To get a handle on the environmental and health impacts of spreading the waste on roads, Burgos’s team started by sampling 14 tanks in which oil and gas companies deposit wastewater for use by road managers in the state and then chemically characterizing these fluids. Radium in the samples produced a median radioactivity of 1,230 picocuries per liter, much higher than the 5 pCi/L federal drinking water standard and the 60 pCi/L limit for discharge from treatment plants processing industrial wastewater. Total dissolved solids, which include inorganic salts and organic matter, also far exceeded the 500 mg/L standard for drinking water with a median concentration of 293,000 mg/L. Hydrocarbons derived from oil and gas, including diesel-range and lighter gas-range organics, were also abundant in the samples.

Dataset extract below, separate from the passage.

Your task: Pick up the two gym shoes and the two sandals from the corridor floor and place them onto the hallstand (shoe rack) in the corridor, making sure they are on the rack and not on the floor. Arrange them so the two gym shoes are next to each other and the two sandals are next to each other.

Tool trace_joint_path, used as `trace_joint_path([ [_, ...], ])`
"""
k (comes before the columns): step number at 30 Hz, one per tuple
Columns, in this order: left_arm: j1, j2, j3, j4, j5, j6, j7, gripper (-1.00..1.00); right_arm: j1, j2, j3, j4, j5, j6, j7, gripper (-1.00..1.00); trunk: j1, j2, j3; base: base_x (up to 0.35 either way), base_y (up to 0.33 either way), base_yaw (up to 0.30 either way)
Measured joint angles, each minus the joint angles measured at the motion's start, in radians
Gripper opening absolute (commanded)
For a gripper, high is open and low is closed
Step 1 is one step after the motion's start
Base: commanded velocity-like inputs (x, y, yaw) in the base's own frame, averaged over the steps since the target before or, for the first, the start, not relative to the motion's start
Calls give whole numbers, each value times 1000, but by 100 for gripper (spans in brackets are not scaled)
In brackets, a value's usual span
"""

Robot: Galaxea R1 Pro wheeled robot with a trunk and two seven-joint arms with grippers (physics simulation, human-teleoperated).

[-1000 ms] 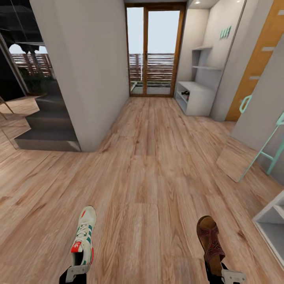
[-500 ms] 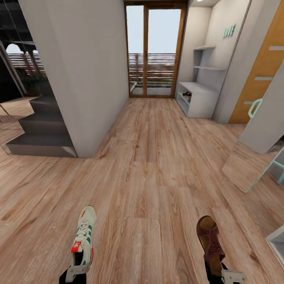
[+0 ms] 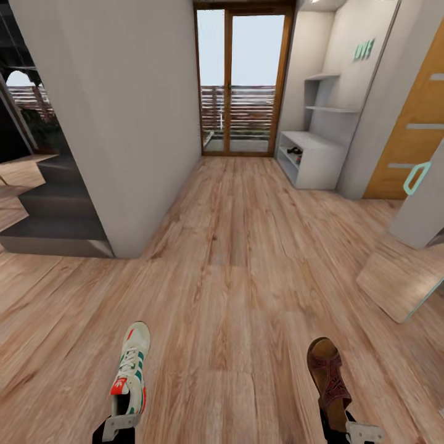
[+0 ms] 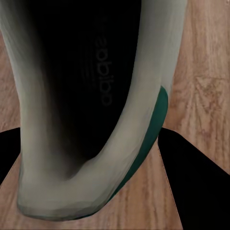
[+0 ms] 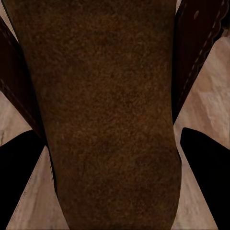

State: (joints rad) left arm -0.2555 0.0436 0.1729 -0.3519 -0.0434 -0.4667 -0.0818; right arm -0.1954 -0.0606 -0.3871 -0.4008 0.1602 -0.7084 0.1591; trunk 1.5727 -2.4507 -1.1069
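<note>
At bottom of head view, left gripper clamps gym shoe by heel; right gripper clamps sandal likewise. Both carried above corridor floor. Hallstand well ahead. Shoes likely light; sneaker collar soft, sandal heel stiffer, better hold.

Cream, green and red against dark brown, over light wood.
Cream-white gym shoe with green stripes, red tongue label; dark brown sandal, brown insole; light brown grained corridor floor; pale grey hallstand; orange-brown door frame.
</note>
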Motion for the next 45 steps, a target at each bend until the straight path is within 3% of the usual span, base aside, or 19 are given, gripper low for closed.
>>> trace_joint_path([
  [45, 0, 0, 1, 0, 0, 0, 0, -100, 0, 0, 0, 5, 0, 0, 0, -100, 0, 0, 1, 340, 0, 0],
])
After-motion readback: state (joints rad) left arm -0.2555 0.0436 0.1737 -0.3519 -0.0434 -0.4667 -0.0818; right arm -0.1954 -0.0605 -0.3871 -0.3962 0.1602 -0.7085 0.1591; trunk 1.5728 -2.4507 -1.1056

The researchers also simulated the effect of rainfall on wastewater-treated roads by treating the road aggregate first with the wastewater, then drying it and treating it with artificial rainwater. Afterwards, they analyzed how much of the wastewater components leached off. About half of the radium leached off, along with a quarter of the diesel-range organics and most of the inorganic salts. The researchers also carried out repeated tests to judge the effect of roads being treated multiple times per season; they found that after four repetitions of the leaching experiment, the road aggregate became saturated with radium and nearly all of it leached out.

In Pennsylvania, records show that more than 130 million liters of oil and gas wastewater on average were spread on roads each year from 2008 to 2014. Based on the findings of the current study, the researchers estimate that in the state, this application released four times as much radium to the environment as treatment facilities that process oil and gas wastewater, and 200 times as much radium as spills of the wastewater.


Brian W. Stewart, a geochemist at the University of Pittsburgh, says the study is important in identifying that road spreading is a potentially bigger problem than some other issues environmental scientists have been concerned about, like spills. “This is effectively large-scale spilling on purpose,” he says.

Stewart says that the study shows there is clearly potential for environmental contamination from this road spreading—“maybe enough to consider halting the practice.” Burgos says wastewater should at least be pretreated to reduce levels of radium and hydrocarbons to those required for treatment plants, and ideally, managers should pursue a more environmentally friendly solution. However, municipalities using wastewater for this purpose often can’t afford alternative brine solutions, he says.

As of May, the Pennsylvania Department of Environmental Protection has halted road spreading of oil and gas wastewater in the state while it clarifies procedures for road application, in response to a lawsuit by a state resident.